EXERCISE OBJECTIVE: Take every line from the material that has the word "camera" in it.

** Opening RECORDED INFORMATION block **

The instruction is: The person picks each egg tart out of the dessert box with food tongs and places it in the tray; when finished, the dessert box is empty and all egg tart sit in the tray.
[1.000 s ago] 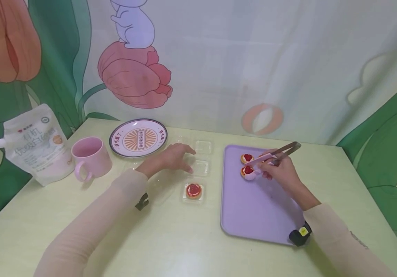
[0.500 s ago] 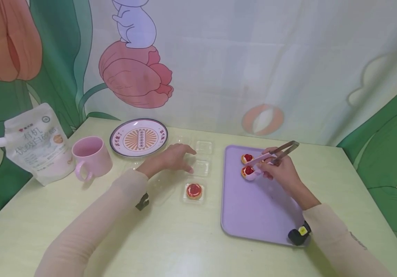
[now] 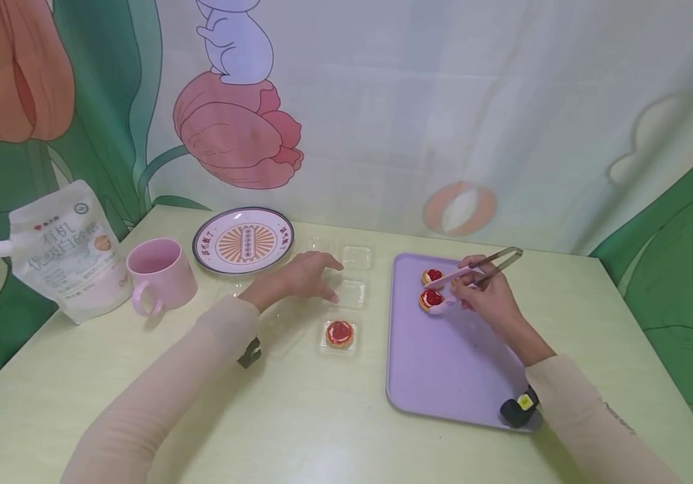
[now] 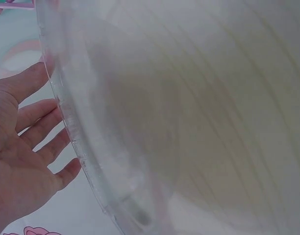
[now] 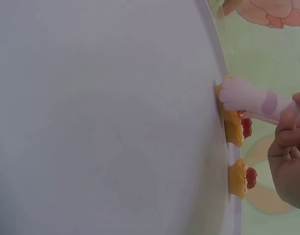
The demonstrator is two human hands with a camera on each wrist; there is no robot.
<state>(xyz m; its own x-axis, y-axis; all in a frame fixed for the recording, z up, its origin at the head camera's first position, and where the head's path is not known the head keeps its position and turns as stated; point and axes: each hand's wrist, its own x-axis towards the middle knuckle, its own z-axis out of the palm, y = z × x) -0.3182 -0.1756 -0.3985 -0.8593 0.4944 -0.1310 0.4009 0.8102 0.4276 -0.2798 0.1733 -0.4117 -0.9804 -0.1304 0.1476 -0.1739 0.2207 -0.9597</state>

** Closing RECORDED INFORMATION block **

YOUR SOLUTION:
The demonstrator is two human hands with a camera on each wrist; there is no robot.
<state>(xyz m; its own x-axis, y-axis; all in a frame fixed for the recording, z up, its origin at the head camera's first position, and where the head's path is not known the head keeps its position and turns as stated; point and axes: each hand's wrist, its own x-axis towards the middle knuckle, its own z-axis out of the palm, y = z × x) -0.3182 -0.1756 -0.3985 -0.8593 0.4944 -0.1310 0.4009 0.8102 0.4276 -0.2798 0.1733 -0.4117 -0.9804 -0.1304 0.1476 -0.1739 0.2207 -0.9597</state>

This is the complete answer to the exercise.